Identity management (IdM), also known as identity and access management (IAM) ensures that authorized people – and only authorized people – have access to the technology resources they need to perform their job functions. It includes polices and technologies that encompass an organization-wide process to properly identify, authenticate, and authorize people, groups of people, or software applications through attributes including user access rights and restrictions based on their identities.

An identity management system prevents unauthorized access to systems and resources, helps prevent exfiltration of enterprise or protected data, and raises alerts and alarms when access attempts are made by unauthorized personnel or programs, whether from inside or outside the enterprise perimeter.

Identity management solutions not only protect software and data access, they also protect the hardware resources in an enterprise, such as servers, networks, and storage devices from unauthorized access which could lead to a ransomware attack. Identity management has gained importance over the past decade due to the growing number of global regulatory, compliance, and governance mandates that seek to protect sensitive data from exposure of any kind.

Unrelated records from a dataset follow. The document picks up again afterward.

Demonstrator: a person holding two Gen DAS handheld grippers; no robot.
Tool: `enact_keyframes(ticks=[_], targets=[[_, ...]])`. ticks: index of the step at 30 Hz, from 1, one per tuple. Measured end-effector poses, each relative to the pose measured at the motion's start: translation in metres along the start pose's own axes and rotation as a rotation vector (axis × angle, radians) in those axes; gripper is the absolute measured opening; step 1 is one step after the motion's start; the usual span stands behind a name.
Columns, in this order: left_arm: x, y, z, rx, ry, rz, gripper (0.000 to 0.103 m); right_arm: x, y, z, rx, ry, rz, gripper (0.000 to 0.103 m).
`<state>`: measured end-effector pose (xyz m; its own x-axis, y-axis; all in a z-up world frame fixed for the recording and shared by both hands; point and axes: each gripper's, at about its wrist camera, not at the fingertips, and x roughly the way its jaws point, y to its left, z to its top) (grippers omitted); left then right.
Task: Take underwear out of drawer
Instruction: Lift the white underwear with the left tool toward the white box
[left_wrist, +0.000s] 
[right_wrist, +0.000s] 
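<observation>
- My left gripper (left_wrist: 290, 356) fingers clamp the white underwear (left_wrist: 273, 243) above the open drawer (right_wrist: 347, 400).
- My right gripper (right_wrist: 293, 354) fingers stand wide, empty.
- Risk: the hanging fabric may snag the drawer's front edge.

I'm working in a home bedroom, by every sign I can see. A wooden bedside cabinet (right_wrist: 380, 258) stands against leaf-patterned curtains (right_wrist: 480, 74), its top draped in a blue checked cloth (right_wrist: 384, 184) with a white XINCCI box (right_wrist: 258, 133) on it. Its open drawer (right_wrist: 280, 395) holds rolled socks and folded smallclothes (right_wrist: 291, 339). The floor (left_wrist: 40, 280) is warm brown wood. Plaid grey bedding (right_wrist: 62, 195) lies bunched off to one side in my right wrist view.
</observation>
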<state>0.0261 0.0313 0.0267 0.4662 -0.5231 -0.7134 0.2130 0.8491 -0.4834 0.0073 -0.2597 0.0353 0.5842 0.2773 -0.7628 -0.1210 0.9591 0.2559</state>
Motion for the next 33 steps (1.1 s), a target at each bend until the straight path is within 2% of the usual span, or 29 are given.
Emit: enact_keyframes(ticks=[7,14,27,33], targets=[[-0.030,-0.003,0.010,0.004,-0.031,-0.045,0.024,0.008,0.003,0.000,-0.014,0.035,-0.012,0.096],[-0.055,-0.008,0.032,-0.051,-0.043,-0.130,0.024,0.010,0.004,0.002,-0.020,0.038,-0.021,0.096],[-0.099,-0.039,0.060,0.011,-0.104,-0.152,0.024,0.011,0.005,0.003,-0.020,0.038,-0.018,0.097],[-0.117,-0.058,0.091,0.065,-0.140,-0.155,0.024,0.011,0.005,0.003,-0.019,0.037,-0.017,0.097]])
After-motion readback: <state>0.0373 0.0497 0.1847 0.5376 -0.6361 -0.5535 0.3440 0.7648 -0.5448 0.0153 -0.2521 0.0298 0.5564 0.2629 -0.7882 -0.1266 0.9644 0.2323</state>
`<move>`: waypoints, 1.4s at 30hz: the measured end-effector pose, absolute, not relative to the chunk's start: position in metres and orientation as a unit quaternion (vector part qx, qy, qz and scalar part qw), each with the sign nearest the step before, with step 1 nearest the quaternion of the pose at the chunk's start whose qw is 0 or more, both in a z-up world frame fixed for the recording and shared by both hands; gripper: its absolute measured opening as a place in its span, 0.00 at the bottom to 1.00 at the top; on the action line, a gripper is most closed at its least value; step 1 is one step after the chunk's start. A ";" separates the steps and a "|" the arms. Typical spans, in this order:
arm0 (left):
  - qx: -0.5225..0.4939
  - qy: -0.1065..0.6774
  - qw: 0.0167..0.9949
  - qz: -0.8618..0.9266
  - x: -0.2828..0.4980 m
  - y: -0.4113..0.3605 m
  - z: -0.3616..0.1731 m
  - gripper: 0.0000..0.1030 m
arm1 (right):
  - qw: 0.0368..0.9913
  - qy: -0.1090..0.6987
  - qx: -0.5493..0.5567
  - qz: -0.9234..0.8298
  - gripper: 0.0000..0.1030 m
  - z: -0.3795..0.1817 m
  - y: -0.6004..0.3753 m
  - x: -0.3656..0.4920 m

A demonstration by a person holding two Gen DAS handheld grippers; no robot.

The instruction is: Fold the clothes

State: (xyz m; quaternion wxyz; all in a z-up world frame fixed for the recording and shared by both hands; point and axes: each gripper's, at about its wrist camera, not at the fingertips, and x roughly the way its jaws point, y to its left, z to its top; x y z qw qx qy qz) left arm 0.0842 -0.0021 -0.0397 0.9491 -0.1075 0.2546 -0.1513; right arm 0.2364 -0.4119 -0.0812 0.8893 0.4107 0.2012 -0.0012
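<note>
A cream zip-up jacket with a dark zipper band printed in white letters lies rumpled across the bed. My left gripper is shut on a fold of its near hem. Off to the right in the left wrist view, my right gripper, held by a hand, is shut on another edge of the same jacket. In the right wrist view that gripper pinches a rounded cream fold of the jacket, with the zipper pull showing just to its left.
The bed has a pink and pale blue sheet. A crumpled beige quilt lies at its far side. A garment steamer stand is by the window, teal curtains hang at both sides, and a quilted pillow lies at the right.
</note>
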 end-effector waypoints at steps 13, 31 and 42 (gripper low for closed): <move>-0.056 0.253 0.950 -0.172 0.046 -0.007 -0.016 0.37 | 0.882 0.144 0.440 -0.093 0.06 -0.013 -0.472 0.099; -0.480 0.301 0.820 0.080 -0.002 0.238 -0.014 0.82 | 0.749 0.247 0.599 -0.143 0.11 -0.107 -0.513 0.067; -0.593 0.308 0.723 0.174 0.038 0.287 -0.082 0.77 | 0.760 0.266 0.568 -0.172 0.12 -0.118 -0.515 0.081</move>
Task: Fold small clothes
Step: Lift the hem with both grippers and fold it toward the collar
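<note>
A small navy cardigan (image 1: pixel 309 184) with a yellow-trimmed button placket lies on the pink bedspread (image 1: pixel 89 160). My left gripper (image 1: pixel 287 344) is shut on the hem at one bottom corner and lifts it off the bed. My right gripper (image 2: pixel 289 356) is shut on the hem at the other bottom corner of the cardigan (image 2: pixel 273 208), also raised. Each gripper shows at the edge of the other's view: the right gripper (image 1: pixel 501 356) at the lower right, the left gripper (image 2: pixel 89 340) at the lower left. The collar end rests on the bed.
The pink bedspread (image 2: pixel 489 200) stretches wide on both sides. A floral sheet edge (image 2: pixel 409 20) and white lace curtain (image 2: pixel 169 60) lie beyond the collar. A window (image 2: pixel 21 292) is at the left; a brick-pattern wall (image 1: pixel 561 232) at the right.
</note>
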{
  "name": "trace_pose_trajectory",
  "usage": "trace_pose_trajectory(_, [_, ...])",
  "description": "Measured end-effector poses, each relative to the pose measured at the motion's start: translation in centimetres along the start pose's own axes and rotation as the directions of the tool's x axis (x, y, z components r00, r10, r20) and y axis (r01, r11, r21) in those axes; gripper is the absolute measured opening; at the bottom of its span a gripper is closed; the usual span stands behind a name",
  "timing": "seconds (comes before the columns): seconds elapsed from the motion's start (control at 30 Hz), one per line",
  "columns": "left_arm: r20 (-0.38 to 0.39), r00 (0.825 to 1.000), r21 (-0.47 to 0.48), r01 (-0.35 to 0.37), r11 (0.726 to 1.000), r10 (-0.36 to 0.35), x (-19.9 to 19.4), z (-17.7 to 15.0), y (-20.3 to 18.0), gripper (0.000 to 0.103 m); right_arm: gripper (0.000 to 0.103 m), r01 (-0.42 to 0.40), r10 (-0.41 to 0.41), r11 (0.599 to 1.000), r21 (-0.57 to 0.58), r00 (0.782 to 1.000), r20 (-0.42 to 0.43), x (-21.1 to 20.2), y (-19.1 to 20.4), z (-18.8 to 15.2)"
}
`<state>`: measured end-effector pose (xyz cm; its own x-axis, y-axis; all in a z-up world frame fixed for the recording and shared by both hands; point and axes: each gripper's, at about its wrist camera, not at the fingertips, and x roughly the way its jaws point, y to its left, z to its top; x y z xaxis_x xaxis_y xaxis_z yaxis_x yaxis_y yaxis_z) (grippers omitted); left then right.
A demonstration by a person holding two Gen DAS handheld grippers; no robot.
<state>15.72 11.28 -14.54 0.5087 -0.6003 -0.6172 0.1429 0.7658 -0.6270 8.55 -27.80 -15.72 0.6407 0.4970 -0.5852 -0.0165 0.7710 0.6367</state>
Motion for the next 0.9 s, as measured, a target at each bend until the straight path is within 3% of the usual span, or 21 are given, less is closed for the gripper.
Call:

IdM and IAM systems generally are part of IT security and IT Data management within the enterprise, and identity and access management tools are widely available for the broad range of devices that users rely on to perform business functions from phones and tablets to desktop computers running Windows, Linux, iOS or Android.

IdM and IAM are terms often used interchangeably, however identity management is more focused on a user identity (or username), and the roles, permissions, and groups that user belongs to. IdM also focuses on protecting identities through a variety of technologies such as passwords, biometrics, multi-factor authentication, and other digital identities. This is usually achieved by the adoption of identity management software applications and platforms.

As part of an overall IAM framework which covers access management and identity management, enterprises typically utilize both user management component and a central directory component such as Active Directory for Windows or Apache Directory Studio or Open LDAP for Linux systems.

The user management component handles delegation of admin authority, tracking roles and responsibilities for each user and group, provisioning and de-provisioning user accounts, and password management. Some or all of these functions, such as password reset, are typically self-service to reduce the burden on IT staff.

The central directory is a repository off all user and group data for the enterprise. As such, a major role of this component is to synchronize the directory or repository across the enterprise, which can span on-premises and public or private cloud components. This enables a single view of the users and their permissions at anytime, anywhere in a hybrid cloud or multi-cloud infrastructure.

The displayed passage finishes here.